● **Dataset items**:
:::
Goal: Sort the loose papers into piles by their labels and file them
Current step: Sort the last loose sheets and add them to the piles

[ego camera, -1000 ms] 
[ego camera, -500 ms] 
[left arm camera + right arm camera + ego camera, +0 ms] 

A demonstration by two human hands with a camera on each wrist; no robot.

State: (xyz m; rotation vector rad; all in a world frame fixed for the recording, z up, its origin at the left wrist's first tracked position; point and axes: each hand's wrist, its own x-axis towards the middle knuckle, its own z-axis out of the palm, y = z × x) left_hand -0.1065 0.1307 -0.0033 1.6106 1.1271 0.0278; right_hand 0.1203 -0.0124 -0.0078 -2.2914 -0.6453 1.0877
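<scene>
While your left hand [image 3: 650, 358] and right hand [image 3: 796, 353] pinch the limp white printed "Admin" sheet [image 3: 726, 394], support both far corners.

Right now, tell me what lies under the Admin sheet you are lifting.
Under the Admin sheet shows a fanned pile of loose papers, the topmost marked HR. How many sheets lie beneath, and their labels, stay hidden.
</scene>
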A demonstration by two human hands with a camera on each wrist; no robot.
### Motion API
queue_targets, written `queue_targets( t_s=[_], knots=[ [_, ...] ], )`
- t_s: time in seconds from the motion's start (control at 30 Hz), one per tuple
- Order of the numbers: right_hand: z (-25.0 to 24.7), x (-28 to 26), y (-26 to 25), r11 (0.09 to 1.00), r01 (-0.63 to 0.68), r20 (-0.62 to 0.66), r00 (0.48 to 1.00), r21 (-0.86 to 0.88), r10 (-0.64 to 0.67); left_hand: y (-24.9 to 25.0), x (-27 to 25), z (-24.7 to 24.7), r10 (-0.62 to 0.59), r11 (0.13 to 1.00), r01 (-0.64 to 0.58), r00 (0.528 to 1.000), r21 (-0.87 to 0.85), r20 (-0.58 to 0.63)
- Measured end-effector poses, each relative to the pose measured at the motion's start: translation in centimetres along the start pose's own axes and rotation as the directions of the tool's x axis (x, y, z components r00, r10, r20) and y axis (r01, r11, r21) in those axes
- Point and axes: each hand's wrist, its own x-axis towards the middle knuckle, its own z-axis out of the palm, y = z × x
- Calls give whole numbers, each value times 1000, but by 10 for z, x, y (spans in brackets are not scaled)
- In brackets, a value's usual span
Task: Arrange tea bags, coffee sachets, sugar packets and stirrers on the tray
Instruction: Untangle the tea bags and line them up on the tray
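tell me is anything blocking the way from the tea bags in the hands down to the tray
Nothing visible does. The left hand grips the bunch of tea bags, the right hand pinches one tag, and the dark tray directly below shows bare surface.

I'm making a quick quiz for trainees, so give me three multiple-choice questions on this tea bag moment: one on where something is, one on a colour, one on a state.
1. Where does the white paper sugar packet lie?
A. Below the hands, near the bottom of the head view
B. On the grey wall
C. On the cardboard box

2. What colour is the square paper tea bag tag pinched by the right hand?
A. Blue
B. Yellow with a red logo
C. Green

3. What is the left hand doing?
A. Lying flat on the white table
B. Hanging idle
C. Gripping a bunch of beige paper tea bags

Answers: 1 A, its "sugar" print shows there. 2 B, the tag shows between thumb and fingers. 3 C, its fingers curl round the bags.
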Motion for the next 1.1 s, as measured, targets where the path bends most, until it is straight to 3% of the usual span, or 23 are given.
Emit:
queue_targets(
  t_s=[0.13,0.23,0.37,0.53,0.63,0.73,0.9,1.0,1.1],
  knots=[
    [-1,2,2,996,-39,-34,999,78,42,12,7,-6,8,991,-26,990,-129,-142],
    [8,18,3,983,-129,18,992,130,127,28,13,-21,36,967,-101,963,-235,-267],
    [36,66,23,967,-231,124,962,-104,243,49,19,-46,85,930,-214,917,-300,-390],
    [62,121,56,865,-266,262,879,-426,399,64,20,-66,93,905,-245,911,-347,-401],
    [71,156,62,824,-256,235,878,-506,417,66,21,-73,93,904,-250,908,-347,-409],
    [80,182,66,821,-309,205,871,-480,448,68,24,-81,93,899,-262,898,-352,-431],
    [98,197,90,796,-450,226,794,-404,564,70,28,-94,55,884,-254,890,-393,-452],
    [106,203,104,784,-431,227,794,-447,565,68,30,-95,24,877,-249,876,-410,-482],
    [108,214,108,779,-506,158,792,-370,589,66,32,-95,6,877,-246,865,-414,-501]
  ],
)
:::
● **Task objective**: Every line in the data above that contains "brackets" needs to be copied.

● **Response**:
- Calls give whole numbers, each value times 1000, but by 10 for z, x, y (spans in brackets are not scaled)
- In brackets, a value's usual span

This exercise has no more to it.